![](https://blogger.googleusercontent.com/img/b/R29vZ2xl/AVvXsEivhHXxrAqCPI7NLW3Bmr-7JPF4eDocrnmgdHcjKbP6X5Ne162qDsK0sjAg5MrYAy5SRE_p-Gwwelyb5XKKRS68CvUNxt1-E7zHh7HVK-0WOZWHL90CYMkDM5Mn-0wCVVbYIlk3XQ/s200/Epimenides.jpg)
These types of statements were the inspiration for the title of this blog, "The Honest Hypocrite". Hypocrites say one thing and do another, but if I admit that I say one thing and do another then I really am correcting what I say to what I did so I am not a hypocrite, am I. But I just said I was, and so it goes around and around.
Set theory can produce a similar contradiction, Russell's Paradox: The set of all sets that do not contain themselves as members. Russell discovered this paradox while working on Cantor's theorem which was important in understanding infinity and may have driven Cantor insane. Thus these statements are important to mathematics and can be dangerous in and of themselves.

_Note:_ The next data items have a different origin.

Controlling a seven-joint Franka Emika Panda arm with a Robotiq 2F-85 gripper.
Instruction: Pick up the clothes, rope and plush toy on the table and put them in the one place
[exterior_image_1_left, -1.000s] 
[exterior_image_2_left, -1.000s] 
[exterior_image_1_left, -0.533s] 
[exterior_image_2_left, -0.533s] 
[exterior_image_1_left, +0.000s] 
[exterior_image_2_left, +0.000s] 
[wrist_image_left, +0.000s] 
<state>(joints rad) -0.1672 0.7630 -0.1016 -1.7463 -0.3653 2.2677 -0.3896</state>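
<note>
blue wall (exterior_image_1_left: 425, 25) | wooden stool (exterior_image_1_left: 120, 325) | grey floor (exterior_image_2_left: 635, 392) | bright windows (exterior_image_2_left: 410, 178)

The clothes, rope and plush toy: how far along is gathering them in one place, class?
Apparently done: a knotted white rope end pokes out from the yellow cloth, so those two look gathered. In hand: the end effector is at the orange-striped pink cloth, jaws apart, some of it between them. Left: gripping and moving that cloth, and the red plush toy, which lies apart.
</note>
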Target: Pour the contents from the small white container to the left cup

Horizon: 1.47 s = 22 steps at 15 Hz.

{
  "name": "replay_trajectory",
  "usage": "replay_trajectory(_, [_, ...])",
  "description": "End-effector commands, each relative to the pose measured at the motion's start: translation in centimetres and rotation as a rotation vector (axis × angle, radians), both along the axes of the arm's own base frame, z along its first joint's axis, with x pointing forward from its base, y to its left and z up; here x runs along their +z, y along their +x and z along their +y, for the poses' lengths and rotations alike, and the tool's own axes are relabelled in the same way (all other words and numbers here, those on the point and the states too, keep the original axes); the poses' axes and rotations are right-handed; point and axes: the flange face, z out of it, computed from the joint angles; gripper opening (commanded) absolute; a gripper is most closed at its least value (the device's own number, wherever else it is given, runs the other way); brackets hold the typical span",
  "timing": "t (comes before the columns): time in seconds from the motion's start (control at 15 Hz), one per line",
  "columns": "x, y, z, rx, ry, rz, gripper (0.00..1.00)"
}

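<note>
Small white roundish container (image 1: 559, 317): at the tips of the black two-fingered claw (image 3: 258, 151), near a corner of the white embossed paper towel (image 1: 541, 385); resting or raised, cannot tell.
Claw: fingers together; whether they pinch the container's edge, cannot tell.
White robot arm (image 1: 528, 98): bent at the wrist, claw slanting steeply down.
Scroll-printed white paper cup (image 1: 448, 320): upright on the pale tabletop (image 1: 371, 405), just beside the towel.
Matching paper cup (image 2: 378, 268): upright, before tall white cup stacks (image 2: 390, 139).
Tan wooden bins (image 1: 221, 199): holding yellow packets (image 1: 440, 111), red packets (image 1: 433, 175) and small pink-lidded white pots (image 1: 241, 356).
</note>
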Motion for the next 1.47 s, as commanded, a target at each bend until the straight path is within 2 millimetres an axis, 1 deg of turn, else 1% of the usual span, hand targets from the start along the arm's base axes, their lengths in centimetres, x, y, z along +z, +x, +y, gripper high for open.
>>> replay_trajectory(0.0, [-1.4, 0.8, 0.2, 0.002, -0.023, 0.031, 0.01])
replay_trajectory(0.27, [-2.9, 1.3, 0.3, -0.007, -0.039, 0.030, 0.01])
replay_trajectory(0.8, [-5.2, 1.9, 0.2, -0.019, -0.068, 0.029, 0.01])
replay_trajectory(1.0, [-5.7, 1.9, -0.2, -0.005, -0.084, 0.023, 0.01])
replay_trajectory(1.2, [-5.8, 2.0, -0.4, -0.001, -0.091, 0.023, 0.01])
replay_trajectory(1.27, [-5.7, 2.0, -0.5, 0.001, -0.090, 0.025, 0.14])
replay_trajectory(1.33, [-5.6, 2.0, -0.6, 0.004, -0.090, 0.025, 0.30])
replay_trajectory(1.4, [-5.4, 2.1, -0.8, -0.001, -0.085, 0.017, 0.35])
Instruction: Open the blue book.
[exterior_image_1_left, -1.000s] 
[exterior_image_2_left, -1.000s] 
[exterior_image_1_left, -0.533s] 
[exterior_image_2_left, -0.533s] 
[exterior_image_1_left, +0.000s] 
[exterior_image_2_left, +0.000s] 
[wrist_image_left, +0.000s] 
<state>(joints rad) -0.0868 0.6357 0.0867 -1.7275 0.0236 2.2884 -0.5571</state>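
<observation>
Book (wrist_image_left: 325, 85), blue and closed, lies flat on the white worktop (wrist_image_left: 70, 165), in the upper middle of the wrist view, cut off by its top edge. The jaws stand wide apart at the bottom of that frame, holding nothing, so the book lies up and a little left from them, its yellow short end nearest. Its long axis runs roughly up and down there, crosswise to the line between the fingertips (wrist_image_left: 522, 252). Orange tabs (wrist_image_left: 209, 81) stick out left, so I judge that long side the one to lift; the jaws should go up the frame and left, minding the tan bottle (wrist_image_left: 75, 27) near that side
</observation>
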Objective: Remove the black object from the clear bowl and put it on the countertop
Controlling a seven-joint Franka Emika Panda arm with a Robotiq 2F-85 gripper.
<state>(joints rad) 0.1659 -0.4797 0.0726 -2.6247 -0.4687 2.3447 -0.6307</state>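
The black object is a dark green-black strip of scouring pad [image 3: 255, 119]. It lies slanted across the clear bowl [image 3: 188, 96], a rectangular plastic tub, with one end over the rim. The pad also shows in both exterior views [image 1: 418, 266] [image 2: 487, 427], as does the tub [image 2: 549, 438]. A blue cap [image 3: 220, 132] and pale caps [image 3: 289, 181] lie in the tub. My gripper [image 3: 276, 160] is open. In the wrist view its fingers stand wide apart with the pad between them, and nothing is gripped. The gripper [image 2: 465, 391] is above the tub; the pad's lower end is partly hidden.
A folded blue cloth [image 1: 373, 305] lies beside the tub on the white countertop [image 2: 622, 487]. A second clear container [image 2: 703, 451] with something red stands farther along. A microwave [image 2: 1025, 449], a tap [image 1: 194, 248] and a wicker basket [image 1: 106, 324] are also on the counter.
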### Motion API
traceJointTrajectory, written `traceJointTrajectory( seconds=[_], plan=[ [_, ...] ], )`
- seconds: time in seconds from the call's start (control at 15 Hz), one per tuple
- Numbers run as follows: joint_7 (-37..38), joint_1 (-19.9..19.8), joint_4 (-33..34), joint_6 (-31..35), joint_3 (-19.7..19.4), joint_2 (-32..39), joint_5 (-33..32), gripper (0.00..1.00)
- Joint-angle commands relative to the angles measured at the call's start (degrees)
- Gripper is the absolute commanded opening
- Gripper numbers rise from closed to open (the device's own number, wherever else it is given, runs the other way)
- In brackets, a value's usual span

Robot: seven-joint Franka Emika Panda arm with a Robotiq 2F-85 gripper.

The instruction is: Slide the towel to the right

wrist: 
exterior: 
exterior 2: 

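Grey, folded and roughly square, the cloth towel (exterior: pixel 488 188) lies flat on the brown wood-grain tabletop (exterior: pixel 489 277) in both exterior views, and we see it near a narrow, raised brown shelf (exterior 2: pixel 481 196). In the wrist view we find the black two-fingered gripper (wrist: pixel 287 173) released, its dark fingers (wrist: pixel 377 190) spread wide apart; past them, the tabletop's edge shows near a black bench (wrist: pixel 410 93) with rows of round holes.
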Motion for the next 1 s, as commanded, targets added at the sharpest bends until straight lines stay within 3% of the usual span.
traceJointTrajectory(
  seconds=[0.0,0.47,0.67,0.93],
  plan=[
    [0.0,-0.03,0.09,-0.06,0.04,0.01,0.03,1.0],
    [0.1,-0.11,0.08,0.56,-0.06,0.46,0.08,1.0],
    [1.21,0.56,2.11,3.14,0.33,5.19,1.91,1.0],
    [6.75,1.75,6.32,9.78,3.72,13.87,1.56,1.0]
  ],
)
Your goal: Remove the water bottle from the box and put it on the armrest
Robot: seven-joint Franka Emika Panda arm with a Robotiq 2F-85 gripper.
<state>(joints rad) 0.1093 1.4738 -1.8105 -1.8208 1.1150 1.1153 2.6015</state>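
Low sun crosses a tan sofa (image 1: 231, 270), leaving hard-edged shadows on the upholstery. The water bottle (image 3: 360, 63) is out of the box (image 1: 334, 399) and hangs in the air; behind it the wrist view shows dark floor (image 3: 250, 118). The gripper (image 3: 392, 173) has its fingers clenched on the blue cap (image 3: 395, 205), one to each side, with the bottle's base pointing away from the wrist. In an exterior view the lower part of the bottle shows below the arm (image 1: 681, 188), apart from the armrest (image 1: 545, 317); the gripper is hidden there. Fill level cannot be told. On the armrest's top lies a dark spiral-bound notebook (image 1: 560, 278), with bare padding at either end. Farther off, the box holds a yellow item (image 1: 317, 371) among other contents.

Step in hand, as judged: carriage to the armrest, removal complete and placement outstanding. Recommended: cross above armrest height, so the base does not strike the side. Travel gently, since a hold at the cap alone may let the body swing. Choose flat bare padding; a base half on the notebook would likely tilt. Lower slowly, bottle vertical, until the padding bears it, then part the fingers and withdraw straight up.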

These types of results led to the celebrated Godel's Incompleteness Theorem which says that you can never create a complete and consistent finite list of axioms, or even an infinite list that can be produced by a computer program. Each time you add a statement as an axiom, there will always be other true statements that still cannot be proved as true, even with the new axiom. Those paradoxes above will still pop into your mathematical theorems or your life, no matter how hard you try to avoid them or fix them.